El sondeo también reveló que el 38,1% de los comerciantes consideró que la celebración tuvo un impacto moderado sobre la actividad, mientras que otro 36,5% sostuvo que generó cierto movimiento, aunque insuficiente para modificar el contexto económico. Apenas el 7,4% calificó la fecha como decisiva para impulsar las ventas y un 18% afirmó que no produjo ningún efecto sobre la facturación.
El comportamiento por sectores
En Indumentaria, uno de los rubros con mejor desempeño, las ventas se concentraron durante las últimas horas previas al festejo. Las promociones, descuentos y cuotas fueron determinantes para sostener la demanda, aunque los comerciantes advirtieron que el costo financiero redujo significativamente los márgenes de rentabilidad. Entre los productos más vendidos se destacaron las remeras, riñoneras y gorras premium.
Las librerías también lograron una mejora interanual. Sin embargo, los comerciantes señalaron que el objetivo principal fue obtener liquidez inmediata, resignando ganancias. Los compradores priorizaron las opciones más accesibles y mostraron especial interés por los libros vinculados a negocios, economía, finanzas e historia.
En Calzado y marroquinería predominó un movimiento moderado, con consumidores enfocados en las alternativas más económicas y una fuerte dependencia de las promociones y descuentos. Los empresarios del sector remarcaron que, pese a algunos repuntes en cantidad de unidades vendidas, la rentabilidad fue baja.
En Electrodomésticos y artículos para el hogar, el movimiento fue dispar. Algunos comercios lograron buenos resultados gracias a fuertes descuentos en productos tecnológicos y de conectividad, mientras que otros registraron escasa circulación de clientes. El denominador común fue un consumidor que postergó las decisiones de compra hasta último momento en busca de mejores ofertas.
Por el lado de Equipos, periféricos, accesorios y celulares, el panorama fue más complejo. Los comerciantes señalaron que las ventas no alcanzaron para mejorar el balance del mes y que sostener el nivel de actividad exigió resignar márgenes de ganancia. La demanda se concentró en productos de menor valor, como auriculares Bluetooth.

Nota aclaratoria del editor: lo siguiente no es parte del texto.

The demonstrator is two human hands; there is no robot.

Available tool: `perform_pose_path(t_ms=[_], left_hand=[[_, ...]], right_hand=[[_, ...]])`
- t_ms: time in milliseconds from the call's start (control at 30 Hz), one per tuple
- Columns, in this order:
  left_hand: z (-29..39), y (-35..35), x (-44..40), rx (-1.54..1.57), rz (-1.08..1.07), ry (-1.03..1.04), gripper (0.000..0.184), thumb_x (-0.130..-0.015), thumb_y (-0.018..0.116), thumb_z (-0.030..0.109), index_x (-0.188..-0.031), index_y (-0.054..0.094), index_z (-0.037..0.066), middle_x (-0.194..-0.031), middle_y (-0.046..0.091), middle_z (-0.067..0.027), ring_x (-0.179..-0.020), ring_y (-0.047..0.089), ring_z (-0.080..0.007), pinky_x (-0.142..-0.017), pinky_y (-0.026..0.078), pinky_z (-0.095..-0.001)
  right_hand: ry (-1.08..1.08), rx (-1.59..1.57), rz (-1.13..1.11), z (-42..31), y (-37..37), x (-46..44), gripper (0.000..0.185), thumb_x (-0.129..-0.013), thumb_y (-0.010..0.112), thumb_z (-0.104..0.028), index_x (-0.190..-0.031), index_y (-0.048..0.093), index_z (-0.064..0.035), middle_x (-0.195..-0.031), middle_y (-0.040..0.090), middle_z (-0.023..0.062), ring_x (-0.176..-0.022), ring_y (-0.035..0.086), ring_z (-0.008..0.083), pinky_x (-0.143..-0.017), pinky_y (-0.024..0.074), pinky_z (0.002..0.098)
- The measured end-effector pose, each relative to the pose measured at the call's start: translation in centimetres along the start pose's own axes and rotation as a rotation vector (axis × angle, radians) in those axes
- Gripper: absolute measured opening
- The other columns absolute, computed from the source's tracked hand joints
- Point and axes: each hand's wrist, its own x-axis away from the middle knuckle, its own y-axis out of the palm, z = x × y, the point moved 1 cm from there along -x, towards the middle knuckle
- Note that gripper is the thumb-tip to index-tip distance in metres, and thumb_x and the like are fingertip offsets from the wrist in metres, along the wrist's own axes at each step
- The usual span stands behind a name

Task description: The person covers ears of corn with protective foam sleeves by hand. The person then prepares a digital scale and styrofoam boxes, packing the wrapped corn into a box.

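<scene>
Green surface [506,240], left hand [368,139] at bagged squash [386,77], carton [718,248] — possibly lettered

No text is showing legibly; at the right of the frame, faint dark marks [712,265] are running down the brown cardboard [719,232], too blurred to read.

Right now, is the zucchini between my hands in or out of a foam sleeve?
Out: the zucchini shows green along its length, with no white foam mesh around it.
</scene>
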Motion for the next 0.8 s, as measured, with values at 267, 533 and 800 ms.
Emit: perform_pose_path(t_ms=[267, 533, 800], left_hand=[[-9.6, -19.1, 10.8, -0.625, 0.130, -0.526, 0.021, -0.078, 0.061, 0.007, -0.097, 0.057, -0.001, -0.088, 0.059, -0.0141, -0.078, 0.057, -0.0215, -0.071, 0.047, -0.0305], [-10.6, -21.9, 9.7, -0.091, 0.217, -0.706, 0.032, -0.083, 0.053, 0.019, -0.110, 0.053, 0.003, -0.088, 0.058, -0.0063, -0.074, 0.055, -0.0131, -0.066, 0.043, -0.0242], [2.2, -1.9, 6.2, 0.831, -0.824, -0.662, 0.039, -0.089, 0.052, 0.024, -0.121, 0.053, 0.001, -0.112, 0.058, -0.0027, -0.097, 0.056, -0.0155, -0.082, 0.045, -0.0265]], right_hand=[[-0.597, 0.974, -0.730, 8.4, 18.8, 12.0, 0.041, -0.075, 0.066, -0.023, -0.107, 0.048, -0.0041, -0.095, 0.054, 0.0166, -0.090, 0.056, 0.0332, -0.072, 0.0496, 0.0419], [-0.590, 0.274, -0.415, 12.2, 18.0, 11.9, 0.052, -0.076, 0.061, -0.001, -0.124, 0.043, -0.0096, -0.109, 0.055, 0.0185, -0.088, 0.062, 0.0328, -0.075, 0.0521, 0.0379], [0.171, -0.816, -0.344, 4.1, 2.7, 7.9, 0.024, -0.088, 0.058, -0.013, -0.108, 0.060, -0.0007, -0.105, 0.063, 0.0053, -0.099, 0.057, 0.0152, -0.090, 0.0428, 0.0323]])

Finalmente, Cosméticos y perfumería atravesó una de las situaciones más difíciles. Los comerciantes advirtieron sobre un cambio en los hábitos de consumo: muchos clientes utilizan los locales físicos para probar productos, pero terminan concretando la compra a través de plataformas digitales, atraídos por mejores precios y mayor comodidad. La creciente competencia de productos importados adquiridos por internet también fue señalada como uno de los factores que profundizó la caída del sector.
Con este resultado, el comercio minorista volvió a evidenciar las dificultades para recuperar el nivel de consumo en una de las fechas más importantes del calendario anual, en un contexto donde las promociones y el financiamiento ya no alcanzan para revertir la cautela de los hogares.